この物語の舞台は、機械と魔法が程よく混在する世界。
この世界の機械は魔法にはやや劣るものの、その手軽さからの需要が高く、魔法使いでなくとも使える便利さから、庶民の人気も高かった。
機械屋の集う、世界の技術の中枢を担う街に、ある日、魔王の使いがやってきた。
『この街で一番腕の良い機械屋を寄越せ』
その要求に、街の住人たちが結託し、ひとりの機械屋を人身御供として差しだした……。
その機械屋は、若くして工房を持つほどの凄腕ではあったが、あまりにも偏屈だったために、同族に裏切られたのだった。
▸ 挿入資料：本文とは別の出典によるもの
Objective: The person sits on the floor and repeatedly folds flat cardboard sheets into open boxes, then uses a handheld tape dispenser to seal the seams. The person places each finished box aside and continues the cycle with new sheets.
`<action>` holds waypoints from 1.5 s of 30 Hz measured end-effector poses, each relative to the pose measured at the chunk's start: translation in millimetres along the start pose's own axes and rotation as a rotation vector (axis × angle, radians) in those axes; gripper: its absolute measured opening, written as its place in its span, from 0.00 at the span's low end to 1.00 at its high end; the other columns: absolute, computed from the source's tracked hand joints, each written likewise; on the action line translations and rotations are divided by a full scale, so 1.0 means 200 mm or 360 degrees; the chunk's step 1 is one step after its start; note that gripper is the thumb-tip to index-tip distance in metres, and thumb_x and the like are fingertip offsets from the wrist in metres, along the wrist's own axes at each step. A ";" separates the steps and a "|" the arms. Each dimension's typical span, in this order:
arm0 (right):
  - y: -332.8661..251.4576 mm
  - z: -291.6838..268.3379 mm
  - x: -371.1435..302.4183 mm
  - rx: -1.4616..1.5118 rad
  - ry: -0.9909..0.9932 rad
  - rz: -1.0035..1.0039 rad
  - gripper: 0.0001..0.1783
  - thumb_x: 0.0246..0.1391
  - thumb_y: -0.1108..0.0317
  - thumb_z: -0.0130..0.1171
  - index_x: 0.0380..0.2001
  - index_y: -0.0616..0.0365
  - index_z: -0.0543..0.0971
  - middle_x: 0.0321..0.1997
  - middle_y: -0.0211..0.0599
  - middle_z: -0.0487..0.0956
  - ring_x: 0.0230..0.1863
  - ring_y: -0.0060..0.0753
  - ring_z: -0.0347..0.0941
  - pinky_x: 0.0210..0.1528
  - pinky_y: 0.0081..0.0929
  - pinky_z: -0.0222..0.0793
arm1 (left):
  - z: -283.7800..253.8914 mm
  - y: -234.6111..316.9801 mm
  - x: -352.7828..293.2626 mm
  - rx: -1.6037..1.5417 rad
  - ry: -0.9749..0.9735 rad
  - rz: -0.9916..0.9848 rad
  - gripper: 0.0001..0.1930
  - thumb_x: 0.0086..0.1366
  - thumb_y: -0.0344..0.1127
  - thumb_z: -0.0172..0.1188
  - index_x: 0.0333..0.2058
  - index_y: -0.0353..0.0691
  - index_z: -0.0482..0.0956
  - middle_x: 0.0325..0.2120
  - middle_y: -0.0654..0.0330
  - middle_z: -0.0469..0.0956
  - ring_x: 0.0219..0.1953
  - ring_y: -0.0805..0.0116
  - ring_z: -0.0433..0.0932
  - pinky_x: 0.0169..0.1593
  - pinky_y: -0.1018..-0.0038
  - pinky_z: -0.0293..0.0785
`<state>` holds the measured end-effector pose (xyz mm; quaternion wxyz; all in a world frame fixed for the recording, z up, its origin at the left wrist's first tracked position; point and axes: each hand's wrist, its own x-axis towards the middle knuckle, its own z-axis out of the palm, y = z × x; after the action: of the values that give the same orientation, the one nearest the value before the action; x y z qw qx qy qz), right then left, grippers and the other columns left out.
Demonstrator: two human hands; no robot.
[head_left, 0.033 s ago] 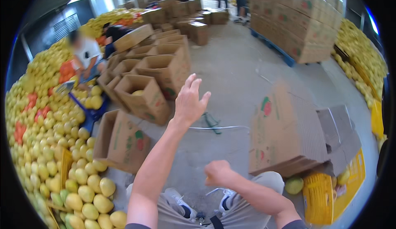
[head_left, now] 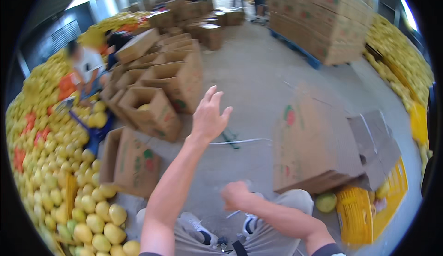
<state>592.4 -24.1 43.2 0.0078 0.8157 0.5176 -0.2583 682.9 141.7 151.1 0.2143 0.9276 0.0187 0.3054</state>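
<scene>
Left hand [head_left: 210,115] spread, empty, midair

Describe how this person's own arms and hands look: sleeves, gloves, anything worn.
Both forearms are bare, with no gloves on the left hand or the right hand. No watch or rings show. A dark sleeve edge shows at the right upper arm; the left arm shows no sleeve in view.

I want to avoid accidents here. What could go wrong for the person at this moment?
The left hand is stretched out open over the floor and holds nothing, so balance may be weak. A thin white strap lies on the concrete just beyond it and could catch a shoe. Loose yellow-green fruits sit close beside the feet and might roll underfoot.
</scene>
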 end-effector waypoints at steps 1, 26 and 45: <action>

そして、魔王城へ連れ去られる。
人間嫌いの魔族たちに囲まれながらも、魔王の依頼をこなしていく主人公に対して、魔族たちの感情に変化が現れ始める……。
そもそも、魔王は何故、機械屋を欲したのか? この世界の人間は、どうして、こうも簡単に同族を切り捨てられるのか? 物語が進むにつれ、こころ優しき魔王と、そうではない人間たちとの違いが見えてくる。
そこが、物語として、とてもおもしろい。
あなたは、どちらの側に肩入れするのでしょうか……?
腕はすこぶるいいものの気難しく、周囲から厄介者扱いされていた機械屋が、突如魔王城に連れていかれるところから物語は始まります。
そこで聞かされた人間側の思惑や魔物の考えなど、常識が覆るような出来事の数々に、機械屋は自分の仕事を全うすることを決める……というかなり王道な流れではありますが、だからこそ、次へ次へと読ませるような文や展開の上手さが際立っていると思います。キャラクターの心情描写も細やかで、自然と感情移入しながら読み進めてしまいました。
ラストも、個人的にかなり好みな展開です……!
職人気質な主人公のかっこよさが見える前半から、勇者や魔王、魔物たちの活躍する後半まで、その面白さを是非、最後まで見届けていただきたいです!!